Leurs techniques peuvent souvent nous paraître désuètes. En Indonésie, une échalote coupée en deux prend la fièvre des patients. Le médecin la met sur la peau : si elle tient c’est qu’il y a de la fièvre, si elle ne tient pas, il n’y en a pas. « C’est dû aux sucs de l’échalote qui réagissent à la chaleur. C’est comme l’oignon. Quand on le sort du frigo, il ne colle pas mais si on le garde dans nos mains, il y a une substance un peu collante sur nos doigts ». Ce n’est pas de grande médecine mais « On soulage le voisin qui a de la diarrhée parce que l’eau n’est pas bonne en mélangeant trois plantes pour combattre les microbes » explique Bernard Fontanille.
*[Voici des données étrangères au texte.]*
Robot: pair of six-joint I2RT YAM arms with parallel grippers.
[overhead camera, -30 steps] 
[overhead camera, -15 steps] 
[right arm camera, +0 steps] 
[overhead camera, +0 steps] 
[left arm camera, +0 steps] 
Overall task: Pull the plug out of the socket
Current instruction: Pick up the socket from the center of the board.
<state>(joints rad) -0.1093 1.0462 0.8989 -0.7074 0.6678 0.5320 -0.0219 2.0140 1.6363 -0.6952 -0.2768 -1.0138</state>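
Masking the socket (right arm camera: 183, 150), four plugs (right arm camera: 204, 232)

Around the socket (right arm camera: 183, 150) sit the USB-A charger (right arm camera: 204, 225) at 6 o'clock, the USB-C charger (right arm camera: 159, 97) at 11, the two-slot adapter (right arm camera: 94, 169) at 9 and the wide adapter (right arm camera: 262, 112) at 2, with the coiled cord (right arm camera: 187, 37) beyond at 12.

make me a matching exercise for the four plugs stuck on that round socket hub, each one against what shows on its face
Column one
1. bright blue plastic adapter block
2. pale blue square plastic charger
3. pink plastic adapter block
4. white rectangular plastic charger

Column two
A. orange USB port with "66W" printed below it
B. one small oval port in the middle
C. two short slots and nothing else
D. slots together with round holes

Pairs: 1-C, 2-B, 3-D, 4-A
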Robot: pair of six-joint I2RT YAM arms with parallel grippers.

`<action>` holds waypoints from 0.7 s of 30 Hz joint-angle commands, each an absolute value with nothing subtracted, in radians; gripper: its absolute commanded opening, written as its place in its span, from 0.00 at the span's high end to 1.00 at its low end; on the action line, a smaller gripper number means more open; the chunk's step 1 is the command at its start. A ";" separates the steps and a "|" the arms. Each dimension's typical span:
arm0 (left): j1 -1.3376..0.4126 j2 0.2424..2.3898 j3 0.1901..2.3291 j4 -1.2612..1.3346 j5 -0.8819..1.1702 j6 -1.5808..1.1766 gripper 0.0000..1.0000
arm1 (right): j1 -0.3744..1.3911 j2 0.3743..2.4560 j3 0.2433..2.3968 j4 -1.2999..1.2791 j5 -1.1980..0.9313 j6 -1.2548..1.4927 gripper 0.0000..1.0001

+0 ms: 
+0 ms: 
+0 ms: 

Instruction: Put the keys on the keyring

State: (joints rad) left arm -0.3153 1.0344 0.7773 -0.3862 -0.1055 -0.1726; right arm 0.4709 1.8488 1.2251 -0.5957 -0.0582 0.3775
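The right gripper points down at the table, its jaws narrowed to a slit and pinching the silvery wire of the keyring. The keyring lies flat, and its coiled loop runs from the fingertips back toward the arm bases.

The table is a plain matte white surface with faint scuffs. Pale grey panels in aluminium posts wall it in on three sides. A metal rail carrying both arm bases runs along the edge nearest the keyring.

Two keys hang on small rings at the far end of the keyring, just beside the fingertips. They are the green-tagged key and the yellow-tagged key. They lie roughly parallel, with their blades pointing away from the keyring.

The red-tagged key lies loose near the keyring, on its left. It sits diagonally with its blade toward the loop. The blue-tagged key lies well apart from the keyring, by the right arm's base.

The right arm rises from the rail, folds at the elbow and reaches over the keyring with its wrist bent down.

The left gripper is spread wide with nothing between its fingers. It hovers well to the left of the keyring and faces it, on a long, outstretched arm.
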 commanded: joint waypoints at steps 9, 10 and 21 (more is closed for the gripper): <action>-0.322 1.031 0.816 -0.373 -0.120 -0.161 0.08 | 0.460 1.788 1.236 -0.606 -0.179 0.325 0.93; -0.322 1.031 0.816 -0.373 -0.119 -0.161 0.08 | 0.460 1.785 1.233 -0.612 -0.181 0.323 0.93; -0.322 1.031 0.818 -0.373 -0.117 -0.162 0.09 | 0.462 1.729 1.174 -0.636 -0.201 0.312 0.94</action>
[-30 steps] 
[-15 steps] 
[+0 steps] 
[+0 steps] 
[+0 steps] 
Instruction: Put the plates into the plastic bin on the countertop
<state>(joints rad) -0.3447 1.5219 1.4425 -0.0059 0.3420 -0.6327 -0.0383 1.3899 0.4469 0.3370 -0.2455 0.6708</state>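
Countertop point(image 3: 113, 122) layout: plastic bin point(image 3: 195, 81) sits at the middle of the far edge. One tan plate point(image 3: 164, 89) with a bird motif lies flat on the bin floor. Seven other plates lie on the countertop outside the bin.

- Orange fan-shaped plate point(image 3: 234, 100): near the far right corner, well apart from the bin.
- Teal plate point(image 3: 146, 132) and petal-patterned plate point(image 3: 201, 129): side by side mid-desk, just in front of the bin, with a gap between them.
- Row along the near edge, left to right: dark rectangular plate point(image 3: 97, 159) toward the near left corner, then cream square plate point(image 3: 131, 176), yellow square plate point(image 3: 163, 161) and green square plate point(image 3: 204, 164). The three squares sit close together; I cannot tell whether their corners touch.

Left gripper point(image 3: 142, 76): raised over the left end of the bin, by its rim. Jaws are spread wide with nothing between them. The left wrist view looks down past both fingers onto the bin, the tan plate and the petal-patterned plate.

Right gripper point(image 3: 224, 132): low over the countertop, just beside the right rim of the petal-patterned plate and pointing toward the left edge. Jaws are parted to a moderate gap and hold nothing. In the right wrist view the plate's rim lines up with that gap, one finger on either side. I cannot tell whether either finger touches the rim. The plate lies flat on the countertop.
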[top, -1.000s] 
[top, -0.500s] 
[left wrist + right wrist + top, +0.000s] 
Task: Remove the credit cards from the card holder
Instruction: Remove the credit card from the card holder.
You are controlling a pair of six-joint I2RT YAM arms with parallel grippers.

Son expérience la plus marquante : les rituels chamaniques brésiliens
Bernard Fontanille, passioné, nous raconte le rituel lui aussi très local qui l’a le plus marqué. Il concerne une tribu au Brésil. La malade est la fille du chef de cette communauté. Déprimée, elle est allée à l’hôpital. Les membres de la tribu trouvaient qu’elle n’était pas guérie. Pourquoi ? Bernard Fontanille nous raconte.
« Il proposait un rituel qui était destiné à la soigner, et à chasser un mauvais esprit qui était amoureux de cette fille. C’est spirituel, c’est très poétique et très beau. Il fallait chasser cet esprit parce que la fille avait un mari et il ne fallait pas qu’ils soient en conflit tous les deux. C’était assez incroyable cette façon d’imaginer la souffrance psychologique. Le rituel était bestial, vraiment animal, très primitif et j’ai fait une espèce de voyage dans le temps. J’étais assis dans la maison communautaire, et quand j’y suis retourné ils étaient torses-nus, presque à poil, de la peinture partout, les cheveux teints, des plumes d’oiseaux dans les oreilles, des griffes de jaguars autour du cou. C’est très étonnant visuellement et c’est très bruyant, il y a beaucoup de fumée. Au final, tout cela sert à marquer l’inconscient collectif. Cette mise en scène est de la thérapie de groupe. Cela fonctionne dans une communauté, dans une culture. »
Après ce tour du monde, Bernard Fontanille travaille déjà sur une deuxième saison. Il envisage de suivre le même principe, en étant peut-être plus dans la connaissance que dans la pure découverte. En attendant, vous pouvez voir ce primer voir sur Arte.